Task directions: Skip the pictures and repeat each line of the data exactly.

Given material:
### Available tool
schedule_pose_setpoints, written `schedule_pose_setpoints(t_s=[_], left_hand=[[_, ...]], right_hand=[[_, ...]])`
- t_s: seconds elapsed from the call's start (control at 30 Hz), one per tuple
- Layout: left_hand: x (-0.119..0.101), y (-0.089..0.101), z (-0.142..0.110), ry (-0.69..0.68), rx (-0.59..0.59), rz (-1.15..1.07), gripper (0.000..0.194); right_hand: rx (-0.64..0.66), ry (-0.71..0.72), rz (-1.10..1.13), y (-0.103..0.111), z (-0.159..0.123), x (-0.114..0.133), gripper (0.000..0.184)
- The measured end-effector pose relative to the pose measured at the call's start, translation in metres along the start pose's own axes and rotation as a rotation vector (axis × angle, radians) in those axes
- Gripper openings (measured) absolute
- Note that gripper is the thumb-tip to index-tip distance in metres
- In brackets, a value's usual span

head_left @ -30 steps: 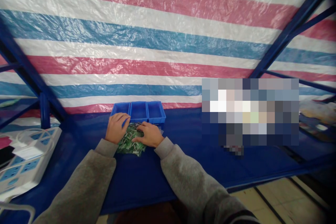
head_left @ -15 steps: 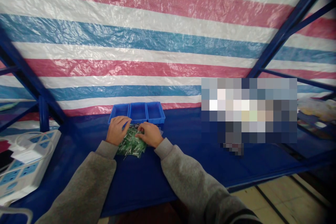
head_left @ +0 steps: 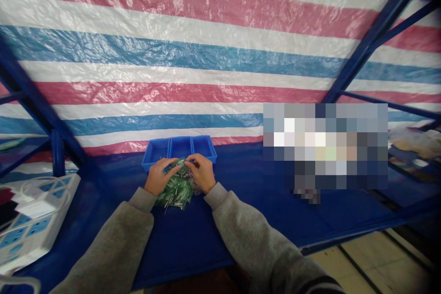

Exercise response:
### Available tool
schedule_pose_setpoints, written `schedule_pose_setpoints(t_s=[_], left_hand=[[_, ...]], right_hand=[[_, ...]])`
- t_s: seconds elapsed from the call's start (control at 30 Hz), one per tuple
- Layout: left_hand: x (-0.119..0.101), y (-0.089..0.101), z (-0.142..0.110), ry (-0.69..0.68), rx (-0.59..0.59), rz (-1.15..1.07), gripper (0.000..0.194); right_hand: rx (-0.64..0.66), ry (-0.71..0.72), rz (-1.10..1.13), y (-0.103..0.111), z (-0.159..0.123), x (-0.114..0.133), gripper (0.000..0.184)
- The measured end-effector pose relative to the pose measured at the call's start, translation in metres along the start pose's own axes and rotation as a rotation vector (axis × angle, radians) in those axes
- Gripper openings (measured) absolute
- Note that gripper is the thumb-tip to index-tip distance in metres
- In brackets, a value's usual span

head_left @ -30 steps: 
head_left @ -15 steps: 
head_left @ +0 steps: 

That concludes the answer to this exercise.